Notice to Prospective Investors in Japan
The securities have not been and will not be registered under the Financial Instruments and Exchange Act of Japan (Law No. 25 of 1948, as amended) (the “FIEA”) and, accordingly, the securities have not been offered or sold and will not be offered or sold, directly or indirectly, in Japan or to, or for the account or benefit of, any resident of Japan (which term as used herein means any person resident in Japan, including any corporation or other entity organized under the laws of Japan), or to, or for the account or benefit of others for re-offering or resale, directly or indirectly, in Japan or to, or for the account or benefit of, a resident of Japan, except pursuant to an exemption from the registration requirements of, and otherwise in compliance with, the FIEA and any other applicable laws, regulations and ministerial guidelines of Japan.
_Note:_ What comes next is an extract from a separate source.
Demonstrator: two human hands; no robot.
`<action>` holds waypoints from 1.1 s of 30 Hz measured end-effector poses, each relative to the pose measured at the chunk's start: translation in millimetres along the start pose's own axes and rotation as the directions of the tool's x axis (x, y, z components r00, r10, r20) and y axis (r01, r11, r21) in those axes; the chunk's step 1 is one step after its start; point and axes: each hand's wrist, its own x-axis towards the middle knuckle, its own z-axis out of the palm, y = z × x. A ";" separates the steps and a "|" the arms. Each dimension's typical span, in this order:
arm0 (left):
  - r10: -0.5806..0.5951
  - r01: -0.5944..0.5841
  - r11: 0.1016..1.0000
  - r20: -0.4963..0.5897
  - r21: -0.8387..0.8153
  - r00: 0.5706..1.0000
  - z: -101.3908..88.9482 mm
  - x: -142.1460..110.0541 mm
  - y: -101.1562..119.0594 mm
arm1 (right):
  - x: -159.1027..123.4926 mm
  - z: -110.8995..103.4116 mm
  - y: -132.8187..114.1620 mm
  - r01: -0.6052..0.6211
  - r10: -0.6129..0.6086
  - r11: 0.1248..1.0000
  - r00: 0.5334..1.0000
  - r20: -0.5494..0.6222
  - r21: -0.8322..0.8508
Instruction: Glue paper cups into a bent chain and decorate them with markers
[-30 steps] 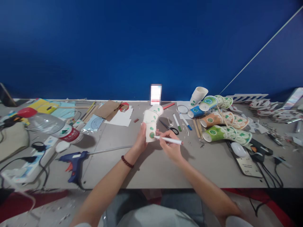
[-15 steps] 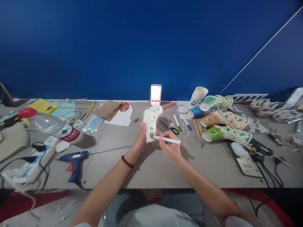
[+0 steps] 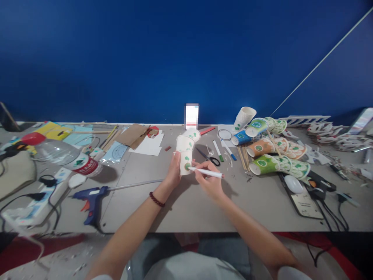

Notice to Prospective Investors in Singapore
This prospectus supplement and the accompanying prospectus have not been registered as a prospectus under the Securities and Futures Act, Chapter 289 of Singapore (“the “SFA”) by the Monetary Authority of Singapore, and the offer of the notes in Singapore is made primarily pursuant to the exemptions under Section 274 and 275 of the SFA. Accordingly, this prospectus supplement, accompanying prospectus and any other document or material in connection with the offer or sale, or invitation for subscription or purchase, of the notes may not be circulated or distributed, nor may the notes be offered or sold, or be made the subject of an invitation for subscription or purchase, whether directly or indirectly, to persons in Singapore other than (i) to an institutional investor as defined in Section 4A of the SFA (an “Institutional Investor”) pursuant to Section 274 of the SFA, (ii) to an accredited investor as defined in Section 4A of the SFA (an “Accredited Investor”) or other relevant person as defined in Section 275(2) of the SFA (a “Relevant Person”) and pursuant to Section 275(1) of the SFA, or to any person pursuant to an offer referred to in Section 275(1A) of the SFA, in accordance with the conditions specified in Section 275 of the SFA and (where applicable) Regulation 3 of the Securities and Futures (Classes of Investors) Regulations 2018 or (iii) otherwise pursuant to, and in accordance with, the conditions of any other applicable exemption or provision of the SFA.
It is a condition of the offer that where the notes are subscribed for or acquired pursuant to an offer made in reliance on Section 275 of the SFA by a Relevant Person which is:
(a) a corporation (which is not an Accredited Investor), the sole business of which is to hold investments and the entire share capital of which is owned by one or more individuals, each of whom is an Accredited Investor; or
(b) a trust (where the trustee is not an Accredited Investor), the sole purpose of which is to hold investments and each beneficiary of the trust is an individual who is an Accredited Investor,
securities or securities-based derivatives contracts (each as defined in Section 2(1) of the SFA) of that corporation and the beneficiaries’ rights and interest in that trust shall not be transferred within 6 months after that corporation or that trust has subscribed for or acquired the notes except:
(1) to an Institutional Investor, an Accredited Investor, a Relevant Person, or which arises from an offer referred to in Section 275(1A) of the SFA (in the case of that corporation) or Section 276(4)(i)(B) of the SFA (in the case of that trust);
(2) where no consideration is or will be given for the transfer;
(3) where the transfer is by operation of law;
(4) as specified in Section 267(7) of the SFA or
(5) as specified in Regulation 37A of the Securities and Futures (Offers of Investments) (Securities and Securities-based Derivatives Contracts) Regulations 2018.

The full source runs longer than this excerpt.